§ **PROVIDED MATERIAL**:

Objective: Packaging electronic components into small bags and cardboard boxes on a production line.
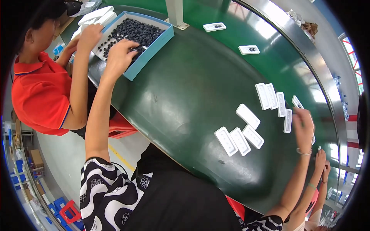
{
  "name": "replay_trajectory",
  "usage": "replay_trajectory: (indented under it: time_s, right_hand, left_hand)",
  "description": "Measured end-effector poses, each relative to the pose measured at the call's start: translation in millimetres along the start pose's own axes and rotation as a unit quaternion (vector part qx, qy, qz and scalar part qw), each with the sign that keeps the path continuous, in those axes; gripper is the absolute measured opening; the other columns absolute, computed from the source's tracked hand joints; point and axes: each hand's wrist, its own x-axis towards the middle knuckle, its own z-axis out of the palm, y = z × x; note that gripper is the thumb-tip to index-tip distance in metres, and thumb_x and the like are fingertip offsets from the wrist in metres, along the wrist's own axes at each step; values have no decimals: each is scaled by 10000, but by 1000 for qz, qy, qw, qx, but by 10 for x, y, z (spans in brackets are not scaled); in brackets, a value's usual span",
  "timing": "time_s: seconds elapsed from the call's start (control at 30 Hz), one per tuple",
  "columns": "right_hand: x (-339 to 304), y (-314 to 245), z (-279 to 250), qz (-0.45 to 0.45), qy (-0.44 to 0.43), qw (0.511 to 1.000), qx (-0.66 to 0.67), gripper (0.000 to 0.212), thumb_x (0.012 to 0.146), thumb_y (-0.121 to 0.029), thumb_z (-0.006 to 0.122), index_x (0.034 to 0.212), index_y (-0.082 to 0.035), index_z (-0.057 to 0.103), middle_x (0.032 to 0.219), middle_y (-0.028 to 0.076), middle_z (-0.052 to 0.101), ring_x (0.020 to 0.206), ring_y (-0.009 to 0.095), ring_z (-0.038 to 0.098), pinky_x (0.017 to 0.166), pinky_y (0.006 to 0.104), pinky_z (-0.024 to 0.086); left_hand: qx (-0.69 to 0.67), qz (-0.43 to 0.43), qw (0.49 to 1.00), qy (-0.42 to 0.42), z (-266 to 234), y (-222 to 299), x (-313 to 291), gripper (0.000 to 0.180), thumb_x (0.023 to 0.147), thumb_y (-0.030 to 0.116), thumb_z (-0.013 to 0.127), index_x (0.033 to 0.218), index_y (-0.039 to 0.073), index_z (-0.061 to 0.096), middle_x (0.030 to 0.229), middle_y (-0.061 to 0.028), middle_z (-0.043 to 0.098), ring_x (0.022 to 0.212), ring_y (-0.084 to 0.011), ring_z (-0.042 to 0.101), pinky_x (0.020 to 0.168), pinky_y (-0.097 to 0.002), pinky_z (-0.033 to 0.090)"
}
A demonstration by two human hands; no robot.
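Observation:
My left hand (120,57) reaches into a blue-sided shallow box (150,50) of many small black rounded pieces (135,32). Its fingers are curved, with thumb and fingertips apart among the pieces. At the right, my right hand (303,125), blurred by motion, is over a narrow white tray (313,138) that it partly hides; its grip does not show. Just beyond it lies a white tray (297,102) with dark pieces in it. Nearer the middle, several white slotted trays lie in two groups, including an upright-looking one (263,96) and a tilted one (226,141).
A co-worker in a red shirt (40,94) works at the same box, one hand (91,36) over its left edge. Two white trays (249,49) with black pieces lie on the green belt beyond a metal post (175,13). Other people's hands (320,158) are at the lower right.

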Motion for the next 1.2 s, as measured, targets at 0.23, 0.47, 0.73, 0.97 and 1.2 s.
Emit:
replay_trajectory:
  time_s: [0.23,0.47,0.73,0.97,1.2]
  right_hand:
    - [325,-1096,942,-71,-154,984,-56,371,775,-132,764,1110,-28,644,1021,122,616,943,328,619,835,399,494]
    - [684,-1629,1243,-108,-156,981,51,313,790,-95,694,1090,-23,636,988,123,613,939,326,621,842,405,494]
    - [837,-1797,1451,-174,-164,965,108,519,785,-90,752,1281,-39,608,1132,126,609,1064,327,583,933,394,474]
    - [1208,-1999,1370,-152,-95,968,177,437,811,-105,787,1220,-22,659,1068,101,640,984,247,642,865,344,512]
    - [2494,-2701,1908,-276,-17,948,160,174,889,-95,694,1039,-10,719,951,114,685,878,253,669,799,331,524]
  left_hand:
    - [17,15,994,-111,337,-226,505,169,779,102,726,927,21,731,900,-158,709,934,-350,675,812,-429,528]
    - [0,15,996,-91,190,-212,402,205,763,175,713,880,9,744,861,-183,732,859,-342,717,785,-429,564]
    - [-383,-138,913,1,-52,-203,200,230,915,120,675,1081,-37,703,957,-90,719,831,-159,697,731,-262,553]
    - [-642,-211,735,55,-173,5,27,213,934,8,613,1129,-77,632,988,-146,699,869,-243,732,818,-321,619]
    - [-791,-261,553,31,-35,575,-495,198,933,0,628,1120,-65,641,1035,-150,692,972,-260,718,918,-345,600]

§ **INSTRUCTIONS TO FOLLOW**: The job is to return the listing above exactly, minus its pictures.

§ **RESPONSE**:
Objective: Packaging electronic components into small bags and cardboard boxes on a production line.
{
  "name": "replay_trajectory",
  "usage": "replay_trajectory: (indented under it: time_s, right_hand, left_hand)",
  "description": "Measured end-effector poses, each relative to the pose measured at the call's start: translation in millimetres along the start pose's own axes and rotation as a unit quaternion (vector part qx, qy, qz and scalar part qw), each with the sign that keeps the path continuous, in those axes; gripper is the absolute measured opening; the other columns absolute, computed from the source's tracked hand joints; point and axes: each hand's wrist, its own x-axis towards the middle knuckle, its own z-axis out of the palm, y = z × x; note that gripper is the thumb-tip to index-tip distance in metres, and thumb_x and the like are fingertip offsets from the wrist in metres, along the wrist's own axes at each step; values have no decimals: each is scaled by 10000, but by 1000 for qz, qy, qw, qx, but by 10 for x, y, z (spans in brackets are not scaled); in brackets, a value's usual span",
  "timing": "time_s: seconds elapsed from the call's start (control at 30 Hz), one per tuple",
  "columns": "right_hand: x (-339 to 304), y (-314 to 245), z (-279 to 250), qz (-0.45 to 0.45), qy (-0.44 to 0.43), qw (0.511 to 1.000), qx (-0.66 to 0.67), gripper (0.000 to 0.212), thumb_x (0.012 to 0.146), thumb_y (-0.121 to 0.029), thumb_z (-0.006 to 0.122), index_x (0.034 to 0.212), index_y (-0.082 to 0.035), index_z (-0.057 to 0.103), middle_x (0.032 to 0.219), middle_y (-0.028 to 0.076), middle_z (-0.052 to 0.101), ring_x (0.020 to 0.206), ring_y (-0.009 to 0.095), ring_z (-0.038 to 0.098), pinky_x (0.017 to 0.166), pinky_y (0.006 to 0.104), pinky_z (-0.024 to 0.086); left_hand: qx (-0.69 to 0.67), qz (-0.43 to 0.43), qw (0.49 to 1.00), qy (-0.42 to 0.42), z (-266 to 234), y (-222 to 299), x (-313 to 291), gripper (0.000 to 0.180), thumb_x (0.023 to 0.147), thumb_y (-0.030 to 0.116), thumb_z (-0.013 to 0.127), index_x (0.033 to 0.218), index_y (-0.039 to 0.073), index_z (-0.061 to 0.096), middle_x (0.030 to 0.229), middle_y (-0.061 to 0.028), middle_z (-0.043 to 0.098), ring_x (0.022 to 0.212), ring_y (-0.084 to 0.011), ring_z (-0.042 to 0.101), pinky_x (0.020 to 0.168), pinky_y (-0.097 to 0.002), pinky_z (-0.033 to 0.090)"
}
A demonstration by two human hands; no robot.
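Observation:
My left hand (120,57) reaches into a blue-sided shallow box (150,50) of many small black rounded pieces (135,32). Its fingers are curved, with thumb and fingertips apart among the pieces. At the right, my right hand (303,125), blurred by motion, is over a narrow white tray (313,138) that it partly hides; its grip does not show. Just beyond it lies a white tray (297,102) with dark pieces in it. Nearer the middle, several white slotted trays lie in two groups, including an upright-looking one (263,96) and a tilted one (226,141).
A co-worker in a red shirt (40,94) works at the same box, one hand (91,36) over its left edge. Two white trays (249,49) with black pieces lie on the green belt beyond a metal post (175,13). Other people's hands (320,158) are at the lower right.
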
Motion for the next 1.2 s, as measured, targets at 0.23, 0.47, 0.73, 0.97 and 1.2 s.
Emit:
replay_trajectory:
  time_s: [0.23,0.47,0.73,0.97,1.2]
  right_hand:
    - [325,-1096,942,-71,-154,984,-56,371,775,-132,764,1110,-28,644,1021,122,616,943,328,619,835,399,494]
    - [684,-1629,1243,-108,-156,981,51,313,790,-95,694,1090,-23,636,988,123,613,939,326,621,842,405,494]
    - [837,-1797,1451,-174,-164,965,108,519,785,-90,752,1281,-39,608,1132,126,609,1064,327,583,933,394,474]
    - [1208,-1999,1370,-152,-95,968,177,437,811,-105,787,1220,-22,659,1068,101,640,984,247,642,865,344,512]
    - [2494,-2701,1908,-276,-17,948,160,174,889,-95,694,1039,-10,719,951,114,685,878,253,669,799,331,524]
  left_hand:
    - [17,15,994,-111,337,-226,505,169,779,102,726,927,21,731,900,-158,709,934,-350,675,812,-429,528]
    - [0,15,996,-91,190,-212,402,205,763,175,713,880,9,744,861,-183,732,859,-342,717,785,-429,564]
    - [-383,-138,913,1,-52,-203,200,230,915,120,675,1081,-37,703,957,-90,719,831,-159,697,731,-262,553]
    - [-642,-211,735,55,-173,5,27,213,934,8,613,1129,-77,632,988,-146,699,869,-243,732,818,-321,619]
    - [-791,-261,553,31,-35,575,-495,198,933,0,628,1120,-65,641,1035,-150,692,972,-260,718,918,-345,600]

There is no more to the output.